[Source: US National Library of Medicine, full page: (LINK). Abstract, edited.]
Viruses. 2020 Jan 3;12(1). pii: E64. doi: 10.3390/v12010064.
A Chimeric Sudan Virus-Like Particle Vaccine Candidate Produced by a Recombinant Baculovirus System Induces Specific Immune Responses in Mice and Horses.
Wu F1, Zhang S1,2, Zhang Y1,2, Mo R1,3, Yan F1,4,5, Wang H1,6, Wong G7,8, Chi H1,4,5, Wang T1,4,5, Feng N1,4,5, Gao Y1,4,5, Xia X1,4,5, Zhao Y1,4,5, Yang S1,4,5.
Author information: 1 Institute of Military Veterinary Medicine, Academy of Military Medical Sciences, Changchun 130122, China. 2 College of Wildlife Resources, Northeast Forestry University, Harbin 150040, China. 3 Animal Science and Technology College, Jilin Agricultural University, Changchun 130118, China. 4 Key Laboratory of Jilin Province for Zoonosis Prevention and Control, Changchun 130000, China. 5 Jiangsu Co-innovation Center for Prevention and Control of Important Animal Infectious Disease and Zoonoses, Yangzhou 225009, China. 6 College of Veterinary Medicine, Jilin University, Changchun 130062, China. 7 Institute Pasteur of Shanghai, Chinese Academy of Science, Shanghai 20031, China. 8 Special Pathogens Program, Public Health Agency of Canada, Winnipeg, MB R3E3R2, Canada.

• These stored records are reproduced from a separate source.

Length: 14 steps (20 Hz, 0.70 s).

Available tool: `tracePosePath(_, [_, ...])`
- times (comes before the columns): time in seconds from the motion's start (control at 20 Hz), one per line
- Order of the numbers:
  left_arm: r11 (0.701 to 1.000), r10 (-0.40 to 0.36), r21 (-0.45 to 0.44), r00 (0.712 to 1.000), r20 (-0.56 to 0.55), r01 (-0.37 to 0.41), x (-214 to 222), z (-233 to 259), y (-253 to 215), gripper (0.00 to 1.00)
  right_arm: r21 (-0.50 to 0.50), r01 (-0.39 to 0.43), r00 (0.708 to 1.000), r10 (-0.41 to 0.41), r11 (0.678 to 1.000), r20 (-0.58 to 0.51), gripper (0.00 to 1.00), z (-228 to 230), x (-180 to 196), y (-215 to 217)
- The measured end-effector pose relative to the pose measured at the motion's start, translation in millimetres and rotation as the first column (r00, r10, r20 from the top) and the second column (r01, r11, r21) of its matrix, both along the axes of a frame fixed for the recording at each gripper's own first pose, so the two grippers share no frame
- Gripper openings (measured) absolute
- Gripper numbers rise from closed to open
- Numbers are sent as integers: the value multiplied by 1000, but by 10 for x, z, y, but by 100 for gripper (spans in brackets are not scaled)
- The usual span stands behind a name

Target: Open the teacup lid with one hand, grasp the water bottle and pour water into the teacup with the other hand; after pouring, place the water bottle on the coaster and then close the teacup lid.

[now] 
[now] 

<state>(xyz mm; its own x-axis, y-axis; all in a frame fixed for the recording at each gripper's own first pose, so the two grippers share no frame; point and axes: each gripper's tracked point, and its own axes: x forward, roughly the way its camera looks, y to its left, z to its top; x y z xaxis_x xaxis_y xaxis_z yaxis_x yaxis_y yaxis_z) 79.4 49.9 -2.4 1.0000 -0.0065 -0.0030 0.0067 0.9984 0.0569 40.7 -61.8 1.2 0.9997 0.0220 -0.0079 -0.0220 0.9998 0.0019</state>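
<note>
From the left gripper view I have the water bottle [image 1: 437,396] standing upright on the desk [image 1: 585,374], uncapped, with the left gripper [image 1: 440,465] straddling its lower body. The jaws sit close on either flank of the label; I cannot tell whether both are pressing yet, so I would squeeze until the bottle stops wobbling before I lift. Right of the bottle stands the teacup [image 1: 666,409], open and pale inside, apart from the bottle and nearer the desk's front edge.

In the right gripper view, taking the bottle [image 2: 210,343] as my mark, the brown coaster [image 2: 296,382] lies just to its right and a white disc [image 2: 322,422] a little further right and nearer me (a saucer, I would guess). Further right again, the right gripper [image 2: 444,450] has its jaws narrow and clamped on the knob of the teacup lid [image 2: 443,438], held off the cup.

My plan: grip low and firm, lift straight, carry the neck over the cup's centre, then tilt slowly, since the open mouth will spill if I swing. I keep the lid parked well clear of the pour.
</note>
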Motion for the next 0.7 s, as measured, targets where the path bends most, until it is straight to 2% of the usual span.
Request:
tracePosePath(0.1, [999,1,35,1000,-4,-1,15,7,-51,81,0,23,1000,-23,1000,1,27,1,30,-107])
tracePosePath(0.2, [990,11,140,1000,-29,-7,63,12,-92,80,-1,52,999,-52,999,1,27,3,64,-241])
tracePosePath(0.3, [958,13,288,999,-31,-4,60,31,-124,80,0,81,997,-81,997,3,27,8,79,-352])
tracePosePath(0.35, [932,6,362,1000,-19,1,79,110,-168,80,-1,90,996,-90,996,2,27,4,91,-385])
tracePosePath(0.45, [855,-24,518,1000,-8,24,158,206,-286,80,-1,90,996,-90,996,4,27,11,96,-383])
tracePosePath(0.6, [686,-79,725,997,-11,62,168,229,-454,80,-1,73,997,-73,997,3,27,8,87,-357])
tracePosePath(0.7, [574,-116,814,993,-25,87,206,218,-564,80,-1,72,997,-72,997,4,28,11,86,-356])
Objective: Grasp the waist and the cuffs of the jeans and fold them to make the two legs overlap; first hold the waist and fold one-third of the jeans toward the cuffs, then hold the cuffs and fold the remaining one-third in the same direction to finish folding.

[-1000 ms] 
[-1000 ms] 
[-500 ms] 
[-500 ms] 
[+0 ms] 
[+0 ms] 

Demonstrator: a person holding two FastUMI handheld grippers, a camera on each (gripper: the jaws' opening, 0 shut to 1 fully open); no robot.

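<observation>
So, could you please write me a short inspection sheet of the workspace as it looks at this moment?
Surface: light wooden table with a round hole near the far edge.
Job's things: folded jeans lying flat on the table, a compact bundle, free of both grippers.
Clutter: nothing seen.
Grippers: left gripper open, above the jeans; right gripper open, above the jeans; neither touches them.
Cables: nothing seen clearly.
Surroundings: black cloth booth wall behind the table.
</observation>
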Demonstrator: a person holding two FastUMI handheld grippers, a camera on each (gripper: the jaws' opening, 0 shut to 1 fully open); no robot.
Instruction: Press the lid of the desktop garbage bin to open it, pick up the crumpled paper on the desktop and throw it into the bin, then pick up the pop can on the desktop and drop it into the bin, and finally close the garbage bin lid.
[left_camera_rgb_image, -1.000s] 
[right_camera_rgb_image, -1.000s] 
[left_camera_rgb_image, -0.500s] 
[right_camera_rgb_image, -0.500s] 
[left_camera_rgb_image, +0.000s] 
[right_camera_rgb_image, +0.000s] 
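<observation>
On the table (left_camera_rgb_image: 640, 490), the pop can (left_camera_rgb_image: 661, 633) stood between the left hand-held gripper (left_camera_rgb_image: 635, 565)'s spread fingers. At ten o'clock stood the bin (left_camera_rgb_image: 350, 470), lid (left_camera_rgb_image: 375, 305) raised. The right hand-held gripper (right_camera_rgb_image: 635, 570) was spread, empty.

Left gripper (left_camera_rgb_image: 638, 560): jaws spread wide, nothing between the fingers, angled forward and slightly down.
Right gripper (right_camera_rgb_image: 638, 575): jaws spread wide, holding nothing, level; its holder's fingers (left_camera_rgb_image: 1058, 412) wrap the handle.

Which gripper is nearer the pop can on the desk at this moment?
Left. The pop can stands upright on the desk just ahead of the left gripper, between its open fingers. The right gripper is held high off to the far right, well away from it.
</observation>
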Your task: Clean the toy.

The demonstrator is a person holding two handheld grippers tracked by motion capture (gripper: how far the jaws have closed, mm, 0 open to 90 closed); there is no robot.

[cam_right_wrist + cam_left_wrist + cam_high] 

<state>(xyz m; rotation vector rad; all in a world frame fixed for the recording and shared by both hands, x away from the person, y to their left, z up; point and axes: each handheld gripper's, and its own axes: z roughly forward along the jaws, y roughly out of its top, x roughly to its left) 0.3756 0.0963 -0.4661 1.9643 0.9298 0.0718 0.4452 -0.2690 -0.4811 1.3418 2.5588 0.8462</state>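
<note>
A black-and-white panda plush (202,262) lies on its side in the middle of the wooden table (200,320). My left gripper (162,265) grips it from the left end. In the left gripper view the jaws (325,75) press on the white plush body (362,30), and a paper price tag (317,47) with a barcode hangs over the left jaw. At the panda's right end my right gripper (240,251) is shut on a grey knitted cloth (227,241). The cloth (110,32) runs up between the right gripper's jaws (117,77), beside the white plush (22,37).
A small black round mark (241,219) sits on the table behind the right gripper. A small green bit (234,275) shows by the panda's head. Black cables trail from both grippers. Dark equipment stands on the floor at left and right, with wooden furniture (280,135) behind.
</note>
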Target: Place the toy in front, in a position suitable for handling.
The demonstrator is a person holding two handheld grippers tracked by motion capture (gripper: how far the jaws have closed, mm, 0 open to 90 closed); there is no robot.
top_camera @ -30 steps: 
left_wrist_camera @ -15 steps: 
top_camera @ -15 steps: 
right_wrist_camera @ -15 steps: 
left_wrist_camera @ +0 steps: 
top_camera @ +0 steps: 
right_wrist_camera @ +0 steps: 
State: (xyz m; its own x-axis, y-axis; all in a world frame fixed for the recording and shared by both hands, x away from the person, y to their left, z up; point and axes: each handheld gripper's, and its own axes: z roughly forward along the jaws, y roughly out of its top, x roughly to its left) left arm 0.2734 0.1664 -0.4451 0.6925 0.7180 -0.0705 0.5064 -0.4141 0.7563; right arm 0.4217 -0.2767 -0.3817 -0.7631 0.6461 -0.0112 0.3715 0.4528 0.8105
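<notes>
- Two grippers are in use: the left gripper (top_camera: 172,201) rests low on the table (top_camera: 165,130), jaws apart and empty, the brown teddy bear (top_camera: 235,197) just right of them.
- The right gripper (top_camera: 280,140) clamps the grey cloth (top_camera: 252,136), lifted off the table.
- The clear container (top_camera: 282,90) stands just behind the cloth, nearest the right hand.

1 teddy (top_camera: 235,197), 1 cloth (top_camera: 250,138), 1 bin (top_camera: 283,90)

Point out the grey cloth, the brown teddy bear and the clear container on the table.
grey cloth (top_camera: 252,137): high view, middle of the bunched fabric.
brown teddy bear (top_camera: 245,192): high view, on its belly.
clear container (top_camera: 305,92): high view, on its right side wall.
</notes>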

Ebola virus infections lead to severe hemorrhagic fevers in humans and nonhuman primates; and human fatality rates are as high as 67%-90%. Since the Ebola virus was discovered in 1976, the only available treatments have been medical support or the emergency administration of experimental drugs. The absence of licensed vaccines and drugs against the Ebola virus impedes the prevention of viral infection. In this study, we generated recombinant baculoviruses (rBV) expressing the Sudan virus (SUDV) matrix structural protein (VP40) (rBV-VP40-VP40) or the SUDV glycoprotein (GP) (rBV-GP-GP), and SUDV virus-like particles (VLPs) were produced by co-infection of Sf9 cells with rBV-SUDV-VP40 and rBV-SUDV-GP. The expression of SUDV VP40 and GP in SUDV VLPs was demonstrated by IFA and Western blot analysis. Electron microscopy results demonstrated that SUDV VLPs had a filamentous morphology. The immunogenicity of SUDV VLPs produced in insect cells was evaluated by the immunization of mice. The analysis of antibody responses showed that mice vaccinated with SUDV VLPs and the adjuvant Montanide ISA 201 produced SUDV GP-specific IgG antibodies. Sera from SUDV VLP-immunized mice were able to block infection by SUDV GP pseudotyped HIV, indicating that a neutralizing antibody against the SUDV GP protein was produced. Furthermore, the activation of B cells in the group immunized with VLPs mixed with Montanide ISA 201 was significant one week after the primary immunization. Vaccination with the SUDV VLPs markedly increased the frequency of antigen-specific cells secreting type 1 and type 2 cytokines. To study the therapeutic effects of SUDV antibodies, horses were immunized with SUDV VLPs emulsified in Freund’s complete adjuvant or Freund’s incomplete adjuvant. The results showed that horses could produce SUDV GP-specific antibodies and neutralizing antibodies. These results showed that SUDV VLPs demonstrate excellent immunogenicity and represent a promising approach for vaccine development against SUDV infection. Further, these horse anti-SUDV purified immunoglobulins lay a foundation for SUDV therapeutic drug research.
KEYWORDS: Sudan virus; horse; mice; purified IgG; vaccine; virus-like particle
PMID: 31947873 DOI: 10.3390/v12010064
Keywords: Ebolavirus; Sudan virus; Vaccines; Animal models.